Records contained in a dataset
────────────────────

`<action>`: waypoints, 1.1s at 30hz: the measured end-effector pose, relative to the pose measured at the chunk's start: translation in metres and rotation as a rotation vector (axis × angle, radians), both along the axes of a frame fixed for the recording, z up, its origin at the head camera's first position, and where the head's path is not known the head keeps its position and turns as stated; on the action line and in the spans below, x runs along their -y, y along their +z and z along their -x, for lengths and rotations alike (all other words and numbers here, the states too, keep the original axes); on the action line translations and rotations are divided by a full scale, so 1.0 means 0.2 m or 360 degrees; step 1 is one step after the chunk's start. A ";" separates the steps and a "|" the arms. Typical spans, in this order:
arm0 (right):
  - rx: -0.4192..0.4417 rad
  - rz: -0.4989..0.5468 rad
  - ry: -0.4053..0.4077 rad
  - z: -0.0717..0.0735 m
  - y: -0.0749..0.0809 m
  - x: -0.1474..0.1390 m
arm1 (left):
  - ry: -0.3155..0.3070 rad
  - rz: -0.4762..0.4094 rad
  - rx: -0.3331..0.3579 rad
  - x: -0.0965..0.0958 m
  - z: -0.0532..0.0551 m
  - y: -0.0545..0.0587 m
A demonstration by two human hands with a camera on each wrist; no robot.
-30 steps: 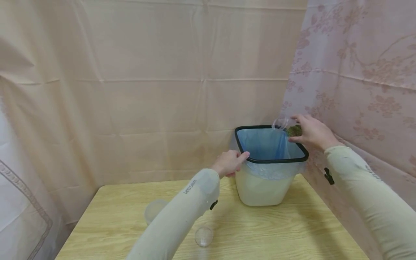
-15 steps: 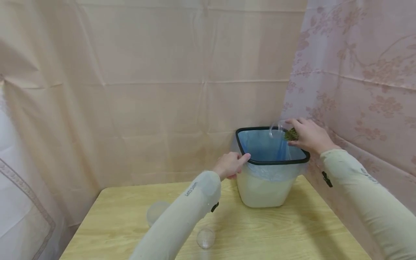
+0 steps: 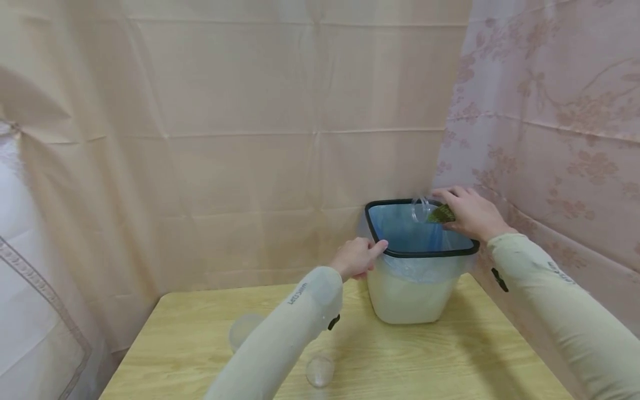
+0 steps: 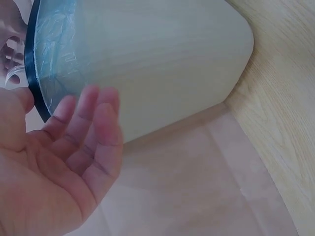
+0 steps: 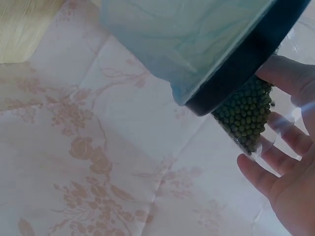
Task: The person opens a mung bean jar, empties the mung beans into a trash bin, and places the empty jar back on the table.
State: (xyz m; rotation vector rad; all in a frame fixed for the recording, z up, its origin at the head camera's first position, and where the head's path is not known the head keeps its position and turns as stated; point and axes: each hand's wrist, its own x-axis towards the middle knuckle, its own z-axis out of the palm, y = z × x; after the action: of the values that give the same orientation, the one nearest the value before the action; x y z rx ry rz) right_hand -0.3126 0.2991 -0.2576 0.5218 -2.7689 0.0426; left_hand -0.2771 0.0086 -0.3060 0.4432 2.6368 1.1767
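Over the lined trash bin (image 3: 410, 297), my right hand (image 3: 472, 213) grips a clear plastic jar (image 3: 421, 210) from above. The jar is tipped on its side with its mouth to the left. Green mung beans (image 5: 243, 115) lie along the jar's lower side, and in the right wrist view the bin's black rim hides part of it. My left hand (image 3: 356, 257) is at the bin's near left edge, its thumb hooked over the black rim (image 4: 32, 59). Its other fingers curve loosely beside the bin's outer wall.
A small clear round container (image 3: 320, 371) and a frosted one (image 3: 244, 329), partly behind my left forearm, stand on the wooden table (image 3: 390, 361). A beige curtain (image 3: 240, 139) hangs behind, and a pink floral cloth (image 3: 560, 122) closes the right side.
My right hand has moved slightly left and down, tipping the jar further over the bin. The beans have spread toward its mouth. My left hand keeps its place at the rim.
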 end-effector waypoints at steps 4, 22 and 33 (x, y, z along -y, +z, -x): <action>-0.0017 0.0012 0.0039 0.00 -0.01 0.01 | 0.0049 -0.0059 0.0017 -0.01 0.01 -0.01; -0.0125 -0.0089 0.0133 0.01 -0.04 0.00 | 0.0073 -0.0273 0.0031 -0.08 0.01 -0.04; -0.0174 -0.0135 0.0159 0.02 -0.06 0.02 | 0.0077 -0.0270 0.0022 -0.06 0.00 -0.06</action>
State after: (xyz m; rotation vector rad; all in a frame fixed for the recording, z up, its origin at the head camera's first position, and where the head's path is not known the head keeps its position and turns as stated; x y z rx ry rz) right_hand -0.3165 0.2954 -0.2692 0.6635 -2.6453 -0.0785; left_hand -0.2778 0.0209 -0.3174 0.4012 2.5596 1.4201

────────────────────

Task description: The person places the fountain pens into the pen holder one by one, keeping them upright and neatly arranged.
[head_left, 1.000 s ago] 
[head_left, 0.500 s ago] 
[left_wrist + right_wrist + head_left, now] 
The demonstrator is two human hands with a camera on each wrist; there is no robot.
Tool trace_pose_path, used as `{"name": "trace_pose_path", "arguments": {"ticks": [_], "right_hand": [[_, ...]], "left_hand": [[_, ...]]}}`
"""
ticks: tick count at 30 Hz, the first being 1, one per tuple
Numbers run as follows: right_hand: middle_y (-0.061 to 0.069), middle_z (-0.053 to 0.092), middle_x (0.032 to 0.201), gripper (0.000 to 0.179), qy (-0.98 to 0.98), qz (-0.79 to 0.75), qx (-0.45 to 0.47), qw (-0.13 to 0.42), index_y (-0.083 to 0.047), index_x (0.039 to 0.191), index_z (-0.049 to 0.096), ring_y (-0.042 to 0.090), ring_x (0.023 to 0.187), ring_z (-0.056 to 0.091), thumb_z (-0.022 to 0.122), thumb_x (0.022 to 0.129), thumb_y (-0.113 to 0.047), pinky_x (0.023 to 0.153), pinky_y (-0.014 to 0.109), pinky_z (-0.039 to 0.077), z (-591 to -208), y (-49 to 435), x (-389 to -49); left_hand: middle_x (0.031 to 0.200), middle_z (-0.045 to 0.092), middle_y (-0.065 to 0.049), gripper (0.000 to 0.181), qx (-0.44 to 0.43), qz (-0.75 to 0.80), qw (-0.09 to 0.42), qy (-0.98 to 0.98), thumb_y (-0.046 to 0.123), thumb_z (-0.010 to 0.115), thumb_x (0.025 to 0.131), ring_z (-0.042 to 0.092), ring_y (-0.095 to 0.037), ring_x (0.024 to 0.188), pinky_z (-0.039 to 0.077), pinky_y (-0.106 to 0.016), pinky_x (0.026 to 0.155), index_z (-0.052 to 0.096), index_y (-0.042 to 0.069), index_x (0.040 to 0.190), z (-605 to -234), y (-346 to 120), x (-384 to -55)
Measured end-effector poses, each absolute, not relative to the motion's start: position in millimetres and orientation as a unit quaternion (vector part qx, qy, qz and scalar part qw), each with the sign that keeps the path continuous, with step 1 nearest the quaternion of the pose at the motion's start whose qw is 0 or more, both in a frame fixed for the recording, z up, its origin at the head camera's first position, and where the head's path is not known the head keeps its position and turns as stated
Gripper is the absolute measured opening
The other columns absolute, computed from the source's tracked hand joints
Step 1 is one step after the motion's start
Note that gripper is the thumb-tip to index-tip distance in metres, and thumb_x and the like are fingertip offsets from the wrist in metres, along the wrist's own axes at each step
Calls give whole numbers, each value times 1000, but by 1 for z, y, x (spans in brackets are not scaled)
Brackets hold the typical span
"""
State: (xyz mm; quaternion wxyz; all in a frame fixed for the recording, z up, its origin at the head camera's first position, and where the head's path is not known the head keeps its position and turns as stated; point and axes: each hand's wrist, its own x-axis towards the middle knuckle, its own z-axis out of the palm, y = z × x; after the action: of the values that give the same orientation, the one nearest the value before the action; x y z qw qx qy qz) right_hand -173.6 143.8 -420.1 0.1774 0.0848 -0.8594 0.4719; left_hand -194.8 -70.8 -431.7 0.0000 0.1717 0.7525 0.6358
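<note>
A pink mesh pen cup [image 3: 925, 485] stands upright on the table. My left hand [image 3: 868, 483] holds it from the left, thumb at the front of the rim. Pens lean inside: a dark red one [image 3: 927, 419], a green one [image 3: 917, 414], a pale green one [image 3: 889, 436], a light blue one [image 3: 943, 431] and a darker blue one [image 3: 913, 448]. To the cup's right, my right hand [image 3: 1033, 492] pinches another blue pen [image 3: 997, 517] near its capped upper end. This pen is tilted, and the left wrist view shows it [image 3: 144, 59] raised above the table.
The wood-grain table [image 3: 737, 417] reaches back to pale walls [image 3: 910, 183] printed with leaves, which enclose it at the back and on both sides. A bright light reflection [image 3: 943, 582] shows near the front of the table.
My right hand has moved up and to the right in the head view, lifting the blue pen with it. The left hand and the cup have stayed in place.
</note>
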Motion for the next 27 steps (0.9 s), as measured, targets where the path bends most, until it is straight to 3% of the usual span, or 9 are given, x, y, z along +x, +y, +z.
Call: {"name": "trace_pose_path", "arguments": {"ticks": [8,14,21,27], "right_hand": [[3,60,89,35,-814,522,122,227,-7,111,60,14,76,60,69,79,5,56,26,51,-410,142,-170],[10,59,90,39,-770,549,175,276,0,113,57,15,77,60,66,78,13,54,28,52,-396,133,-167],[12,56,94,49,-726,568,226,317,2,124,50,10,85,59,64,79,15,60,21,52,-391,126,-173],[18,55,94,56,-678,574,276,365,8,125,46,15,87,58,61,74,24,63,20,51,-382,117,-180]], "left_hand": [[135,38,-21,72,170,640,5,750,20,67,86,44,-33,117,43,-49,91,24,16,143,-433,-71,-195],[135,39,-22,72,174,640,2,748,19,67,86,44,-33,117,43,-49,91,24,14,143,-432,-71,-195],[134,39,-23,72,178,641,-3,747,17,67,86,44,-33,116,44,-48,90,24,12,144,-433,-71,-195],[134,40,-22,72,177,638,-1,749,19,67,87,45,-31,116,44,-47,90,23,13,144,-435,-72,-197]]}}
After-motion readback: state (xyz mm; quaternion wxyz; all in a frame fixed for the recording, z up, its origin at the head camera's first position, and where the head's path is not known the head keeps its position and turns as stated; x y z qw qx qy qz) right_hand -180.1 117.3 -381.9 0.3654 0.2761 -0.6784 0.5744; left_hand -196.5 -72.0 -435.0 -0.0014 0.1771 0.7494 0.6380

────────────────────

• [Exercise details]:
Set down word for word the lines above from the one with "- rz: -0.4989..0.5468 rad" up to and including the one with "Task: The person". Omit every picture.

• [Solution to this exercise]:
  - rz: -0.4989..0.5468 rad
  - ry: -0.4053..0.4077 rad
  - z: -0.0717..0.0735 m
  - y: -0.0749..0.0809 m
  - x: -0.1474..0.1390 m
arm1 (left):
  - ry: -0.3155..0.3070 rad
  - rz: -0.4762..0.4094 rad
  - rx: -0.3331..0.3579 rad
  - x: -0.0965..0.0958 m
  - z: -0.0532..0.0551 m
  - y: -0.0545..0.0587 m
A demonstration by two human hands with a camera on each wrist; no robot.
-30 steps: 
-15 steps: 
+0 steps: 
+0 steps: 
+0 steps: 
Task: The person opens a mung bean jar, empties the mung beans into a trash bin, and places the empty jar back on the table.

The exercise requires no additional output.